= Instructions to follow =
Reproduce the full listing below exactly. Do not include the pictures.

Given material START

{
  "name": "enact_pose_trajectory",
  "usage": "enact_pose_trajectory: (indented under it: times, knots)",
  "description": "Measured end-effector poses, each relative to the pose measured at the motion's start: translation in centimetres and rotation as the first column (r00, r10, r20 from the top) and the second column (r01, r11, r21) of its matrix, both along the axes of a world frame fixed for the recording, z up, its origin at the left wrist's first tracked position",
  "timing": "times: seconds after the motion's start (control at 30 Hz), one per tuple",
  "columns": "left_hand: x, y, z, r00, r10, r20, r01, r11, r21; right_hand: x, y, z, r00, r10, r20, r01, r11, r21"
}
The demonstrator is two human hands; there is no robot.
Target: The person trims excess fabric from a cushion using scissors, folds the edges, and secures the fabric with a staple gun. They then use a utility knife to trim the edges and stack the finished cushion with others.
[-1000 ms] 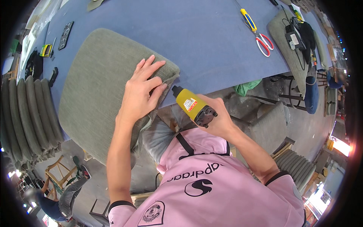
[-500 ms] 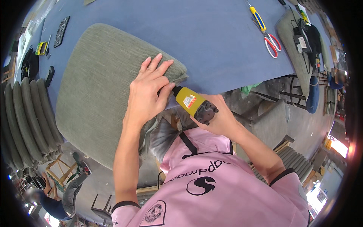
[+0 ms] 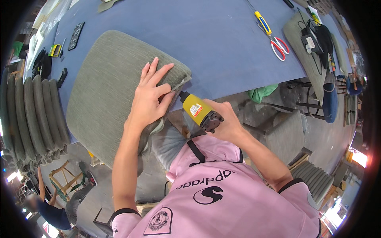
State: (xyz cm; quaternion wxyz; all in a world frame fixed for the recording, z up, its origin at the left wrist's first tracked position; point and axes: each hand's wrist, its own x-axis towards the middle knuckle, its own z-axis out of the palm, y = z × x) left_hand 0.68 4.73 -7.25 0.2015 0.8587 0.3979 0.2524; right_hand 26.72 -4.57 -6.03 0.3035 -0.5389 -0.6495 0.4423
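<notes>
A grey-green padded seat cushion [image 3: 107, 87] lies tilted over the near edge of the blue-topped table, with raw fabric along its near side. My left hand [image 3: 149, 93] rests on its right part, fingers spread over the top and the thumb by the near edge. In my right hand [image 3: 226, 119] is a yellow-and-black power tool [image 3: 196, 109] with a black nose, gripped from the right. That nose points at the cushion's near right edge, close to my left thumb, with a small gap showing. My right fingers are mostly hidden behind the tool.
Red-handled scissors [image 3: 280, 49] and a yellow-and-blue screwdriver [image 3: 262, 23] lie on the table [image 3: 222, 47]. Several similar cushions [image 3: 37, 115] stand in a row at left. Another cushion [image 3: 293, 33] bears a black adapter and cables. Chairs [image 3: 285, 131] stand right; someone [image 3: 55, 214] works lower left.
The tool's nose has come away from my left thumb and the cushion edge. My left thumb has drawn back slightly left. The whole view has shifted a little.
</notes>
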Motion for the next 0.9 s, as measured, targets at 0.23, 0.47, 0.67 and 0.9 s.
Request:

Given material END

= Solution to this exercise =
{
  "name": "enact_pose_trajectory",
  "usage": "enact_pose_trajectory: (indented under it: times, knots)",
  "description": "Measured end-effector poses, each relative to the pose measured at the motion's start: translation in centimetres and rotation as the first column (r00, r10, r20 from the top) and the second column (r01, r11, r21) of its matrix, both along the axes of a world frame fixed for the recording, z up, its origin at the left wrist's first tracked position",
  "timing": "times: seconds after the motion's start (control at 30 Hz), one per tuple",
  "columns": "left_hand: x, y, z, r00, r10, r20, r01, r11, r21; right_hand: x, y, z, r00, r10, r20, r01, r11, r21"
}
The demonstrator is two human hands; there is no robot.
Target: The person trims excess fabric from a cushion using scissors, folds the edges, and secures the fabric with a staple gun. They then use a utility knife to trim the edges and stack the finished cushion with others.
[-1000 ms] 
[-500 ms] 
[+0 ms] 
State: (xyz cm; quaternion wxyz; all in a world frame fixed for the recording, z up, its origin at the left wrist's first tracked position; point and axes: each hand's wrist, its own x-axis towards the middle knuckle, its own z-axis out of the palm, y = z × x) left_hand 0.68 4.73 -7.25 0.2015 0.8587 0.3979 0.2524; right_hand 26.72 -4.57 -6.03 0.3035 -0.5389 -0.6495 0.4423
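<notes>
A grey-green padded seat cushion [image 3: 107, 87] lies tilted over the near edge of the blue-topped table, with raw fabric along its near side. My left hand [image 3: 149, 93] rests on its right part, fingers spread over the top and the thumb by the near edge. In my right hand [image 3: 226, 119] is a yellow-and-black power tool [image 3: 196, 109] with a black nose, gripped from the right. That nose points at the cushion's near right edge, close to my left thumb, with a small gap showing. My right fingers are mostly hidden behind the tool.
Red-handled scissors [image 3: 280, 49] and a yellow-and-blue screwdriver [image 3: 262, 23] lie on the table [image 3: 222, 47]. Several similar cushions [image 3: 37, 115] stand in a row at left. Another cushion [image 3: 293, 33] bears a black adapter and cables. Chairs [image 3: 285, 131] stand right; someone [image 3: 55, 214] works lower left.
The tool's nose has come away from my left thumb and the cushion edge. My left thumb has drawn back slightly left. The whole view has shifted a little.
</notes>
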Motion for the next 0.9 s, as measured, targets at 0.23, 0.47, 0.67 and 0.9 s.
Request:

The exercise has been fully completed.